Supporto alle famiglie con diabete in Basilicata
Il capogruppo del Partito Democratico, Piero Lacorazza, ha espresso grande attenzione. Ha accolto con senso di responsabilità le richieste dell'Associazione di Genitori e Giovani Diabetici della Basilicata. Questa realtà rappresenta un punto di riferimento fondamentale. Si rivolge alle famiglie del territorio da molti anni.

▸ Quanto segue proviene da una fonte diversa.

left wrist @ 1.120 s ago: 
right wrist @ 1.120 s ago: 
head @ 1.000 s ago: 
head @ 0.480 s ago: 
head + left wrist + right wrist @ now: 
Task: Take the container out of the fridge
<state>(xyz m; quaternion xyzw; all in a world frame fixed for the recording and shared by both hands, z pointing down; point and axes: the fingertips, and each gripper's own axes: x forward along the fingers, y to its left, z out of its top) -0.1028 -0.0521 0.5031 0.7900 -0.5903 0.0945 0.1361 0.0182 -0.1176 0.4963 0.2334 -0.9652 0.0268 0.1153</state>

L'impegno su questi temi non è una novità. Il consigliere regionale ha più volte sollecitato in passato. Ha chiesto il rafforzamento dei servizi dedicati alla cura del diabete. Particolare attenzione è stata rivolta all'ambito pediatrico. È stata evidenziata la necessità di garantire continuità assistenziale. Si è sottolineata l'importanza di un'organizzazione stabile e ben strutturata.

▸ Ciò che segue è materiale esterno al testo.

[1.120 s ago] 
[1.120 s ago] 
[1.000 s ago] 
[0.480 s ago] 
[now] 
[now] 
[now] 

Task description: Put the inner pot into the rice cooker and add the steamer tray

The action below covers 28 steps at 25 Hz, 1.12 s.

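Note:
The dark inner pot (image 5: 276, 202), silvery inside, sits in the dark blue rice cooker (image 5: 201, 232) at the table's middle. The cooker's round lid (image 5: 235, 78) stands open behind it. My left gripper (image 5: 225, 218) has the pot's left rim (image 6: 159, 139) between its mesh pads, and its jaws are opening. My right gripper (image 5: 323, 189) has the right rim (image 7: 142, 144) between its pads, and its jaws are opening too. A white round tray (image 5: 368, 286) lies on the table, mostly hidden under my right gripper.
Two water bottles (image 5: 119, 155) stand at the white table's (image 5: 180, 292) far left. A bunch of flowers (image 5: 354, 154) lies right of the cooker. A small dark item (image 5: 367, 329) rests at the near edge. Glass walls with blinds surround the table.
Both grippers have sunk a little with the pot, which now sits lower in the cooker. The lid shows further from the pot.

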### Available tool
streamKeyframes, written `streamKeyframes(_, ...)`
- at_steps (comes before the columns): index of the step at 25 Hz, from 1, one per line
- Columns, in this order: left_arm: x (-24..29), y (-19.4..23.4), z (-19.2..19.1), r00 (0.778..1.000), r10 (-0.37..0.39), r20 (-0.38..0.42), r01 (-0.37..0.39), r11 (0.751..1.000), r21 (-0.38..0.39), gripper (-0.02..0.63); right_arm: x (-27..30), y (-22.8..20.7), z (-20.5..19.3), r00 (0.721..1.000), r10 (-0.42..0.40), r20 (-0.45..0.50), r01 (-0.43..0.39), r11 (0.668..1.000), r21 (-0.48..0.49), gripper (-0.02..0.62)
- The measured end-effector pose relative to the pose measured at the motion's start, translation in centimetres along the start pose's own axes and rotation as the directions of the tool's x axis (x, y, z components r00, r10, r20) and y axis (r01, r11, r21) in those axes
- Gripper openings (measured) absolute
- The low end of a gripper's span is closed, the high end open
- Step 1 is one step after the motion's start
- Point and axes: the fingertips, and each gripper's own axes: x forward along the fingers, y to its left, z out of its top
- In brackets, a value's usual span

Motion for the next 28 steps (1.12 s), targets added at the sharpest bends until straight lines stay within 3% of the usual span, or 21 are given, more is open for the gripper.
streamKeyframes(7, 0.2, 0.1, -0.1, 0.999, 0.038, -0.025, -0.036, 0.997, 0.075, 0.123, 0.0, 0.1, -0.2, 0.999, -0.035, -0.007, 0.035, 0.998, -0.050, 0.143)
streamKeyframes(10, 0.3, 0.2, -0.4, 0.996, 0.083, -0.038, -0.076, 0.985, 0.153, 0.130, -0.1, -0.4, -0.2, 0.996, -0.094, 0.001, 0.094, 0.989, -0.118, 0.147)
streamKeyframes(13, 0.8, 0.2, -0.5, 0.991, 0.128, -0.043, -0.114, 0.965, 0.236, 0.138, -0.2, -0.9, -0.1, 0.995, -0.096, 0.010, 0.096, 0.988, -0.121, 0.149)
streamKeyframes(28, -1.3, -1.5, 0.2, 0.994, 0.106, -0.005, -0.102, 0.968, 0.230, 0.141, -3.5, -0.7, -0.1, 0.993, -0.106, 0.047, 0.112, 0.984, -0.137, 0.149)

Necessità di un'équipe multidisciplinare stabile
Lacorazza ha definito la ripresa delle attività del Centro diabetologico pediatrico regionale un primo passo. Tuttavia, ha specificato che questo non è sufficiente. Ha ribadito la necessità di procedere con urgenza. L'obiettivo è la costituzione di un'équipe multidisciplinare stabile. Questa squadra dovrebbe includere figure professionali specifiche. Dovrebbero farne parte un diabetologo, un dietista e uno psicologo.
La creazione di un team così composto è essenziale. Permetterebbe di assicurare risposte adeguate. Garantirebbe soluzioni durature per i pazienti. Questo è fondamentale per migliorare la qualità della vita dei giovani e delle loro famiglie.

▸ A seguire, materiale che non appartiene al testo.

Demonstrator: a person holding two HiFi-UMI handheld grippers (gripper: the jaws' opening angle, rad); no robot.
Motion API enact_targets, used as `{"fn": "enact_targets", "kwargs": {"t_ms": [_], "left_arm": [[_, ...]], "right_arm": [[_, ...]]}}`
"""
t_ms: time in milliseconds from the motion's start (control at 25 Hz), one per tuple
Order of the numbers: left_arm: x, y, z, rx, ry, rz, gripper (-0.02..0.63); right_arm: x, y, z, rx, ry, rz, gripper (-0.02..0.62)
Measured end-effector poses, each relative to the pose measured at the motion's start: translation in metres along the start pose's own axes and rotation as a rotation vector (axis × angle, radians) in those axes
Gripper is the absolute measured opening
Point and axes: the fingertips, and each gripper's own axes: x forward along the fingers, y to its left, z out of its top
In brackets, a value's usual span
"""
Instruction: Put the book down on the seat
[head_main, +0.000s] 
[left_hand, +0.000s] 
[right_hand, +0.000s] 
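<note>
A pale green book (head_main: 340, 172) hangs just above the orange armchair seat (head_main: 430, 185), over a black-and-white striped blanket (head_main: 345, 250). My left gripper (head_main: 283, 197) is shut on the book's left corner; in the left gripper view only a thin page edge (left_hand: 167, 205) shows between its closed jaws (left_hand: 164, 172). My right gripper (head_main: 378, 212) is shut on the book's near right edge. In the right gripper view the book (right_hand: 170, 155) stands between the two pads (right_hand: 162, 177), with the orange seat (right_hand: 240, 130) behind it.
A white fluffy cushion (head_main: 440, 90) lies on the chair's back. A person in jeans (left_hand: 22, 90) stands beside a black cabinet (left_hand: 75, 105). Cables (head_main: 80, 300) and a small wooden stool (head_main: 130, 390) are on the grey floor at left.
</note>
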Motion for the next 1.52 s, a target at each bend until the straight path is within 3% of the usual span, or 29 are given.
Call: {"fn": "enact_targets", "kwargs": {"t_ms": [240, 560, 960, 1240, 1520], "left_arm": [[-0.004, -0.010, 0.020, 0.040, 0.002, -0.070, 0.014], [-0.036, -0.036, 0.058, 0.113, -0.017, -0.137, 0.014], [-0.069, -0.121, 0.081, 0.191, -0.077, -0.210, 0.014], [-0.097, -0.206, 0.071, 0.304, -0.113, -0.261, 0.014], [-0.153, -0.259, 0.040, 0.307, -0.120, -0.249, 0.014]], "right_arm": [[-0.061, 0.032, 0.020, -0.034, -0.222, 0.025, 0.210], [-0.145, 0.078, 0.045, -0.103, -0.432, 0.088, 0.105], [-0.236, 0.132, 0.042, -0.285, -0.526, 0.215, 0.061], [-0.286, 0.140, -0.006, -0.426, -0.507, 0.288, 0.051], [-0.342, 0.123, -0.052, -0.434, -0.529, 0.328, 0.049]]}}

Interventi strutturali per il futuro
Piero Lacorazza ha concluso dichiarando il suo impegno. Continuerà a seguire con attenzione la vicenda. L'obiettivo è chiaro: superare le soluzioni temporanee. Si punta a interventi strutturali e definitivi. Questi interventi sono nell'interesse dei bambini e dei ragazzi lucani. Sono anche a beneficio delle loro famiglie. La fonte di queste dichiarazioni è il consigliere regionale Piero Lacorazza.